After quoting from a couple of legal authorities, Quincy challenged the jury to live up to those standards since “our crown law is with justice supposed to be more nearly advanced to perfection.”

Finally he addressed the specifics of this case:
One doubt in this case is whether the dec[ease]d. was killed by any man.—another doubt there certainly will be, whether he was killed by the prisoner. But if he was so killed, will any one say that the prisoner was guilty of murder? a Crime at which human nature starts, and which is almost universally punished with death. . . .

It will be said, perhaps, if you are fully convinced, that the prisoner killed the decd[,] every circumstance to justify or excuse such killing must be proved by the prisoner. This no doubt is good law. But here it is impossible; none being present but the prisoner and the decd.

Can it be supposed to be law, reason, or christianity to oblige a prisoner to prove impossibilities, or lose his life? how astonishing to suppose reason so little to prevail at the formation of our laws, and under the formalities of justice, that weak equivocal evidence, nay surmise and suspicion, should ever be thought sufficient proof—for crimes, the most atrocious in their nature, the most deliberate in their commission, and therefore the most improbable, as if it were the interest of the laws and the judges, and for the good of society, not to enquire with charity and candor, but to prove the crimes: as if there was not greater risk of condemning any person when the probability of his guilt is less. . . .

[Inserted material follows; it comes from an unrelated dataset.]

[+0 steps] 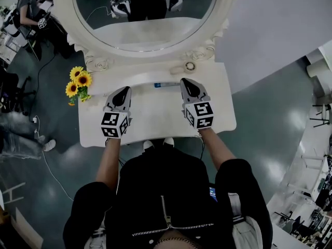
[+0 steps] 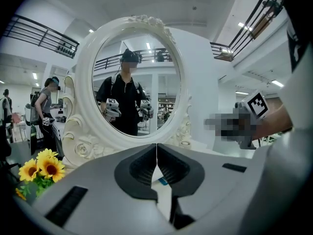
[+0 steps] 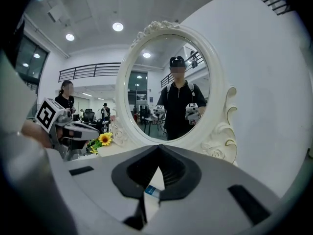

If a man be found suddenly dead in a room, and another be found running out in hast with a bloody sword; the blood, the weapon, the hasty flight, are all the necessary concomitants of such horrid facts.—here are deficient the weapon—the blood on such weapon, and above all the hasty flight. Did the prisoner fly, did he ever attempt to secrete himself?

or In some cases presumptive evidences go far to prove a person guilty, tho there be no express proof of the fact to be committed by him, but then it must be warily pressed (and surely as cautiously believed) so as to convict em. For it is better that 10 guilty persons escape unpunished than one Innocent person should die. &c
The 12 Sept 1771 Boston News-Letter reported the outcome of Quincy’s argument:
At the Superior Court held here, on Friday last, John Willson was tried for the Murder of David Murray, who was found dead on the Neck, mentioned in this Paper of the 15th of August last: The Jury brought in their Verdict, Not Guilty.
Not simply not guilty of murder, but not guilty of all charges.

The fact that Hawley copied Quincy’s argument into his commonplace book suggests that the attorneys of Massachusetts thought it was a remarkable case.

2 comments:

Cornelia H. Dayton said...

Great twin posting, John. It's marvelous that we now have easy access to Hawley's commonplace book via NYHS, and many thanks go to you for transcribing his notes on Quincy's argument to the jury.

J. L. Bell said...

Thanks, Nina! I didn't do a full transcript because Quincy used some legal terms or arguments I had trouble understanding or figuring out how to explain. I also put in extra paragraph breaks for online readability. But I hope that postings like this will draw more people to look at the original documents, now visible in one form without leaving our desks.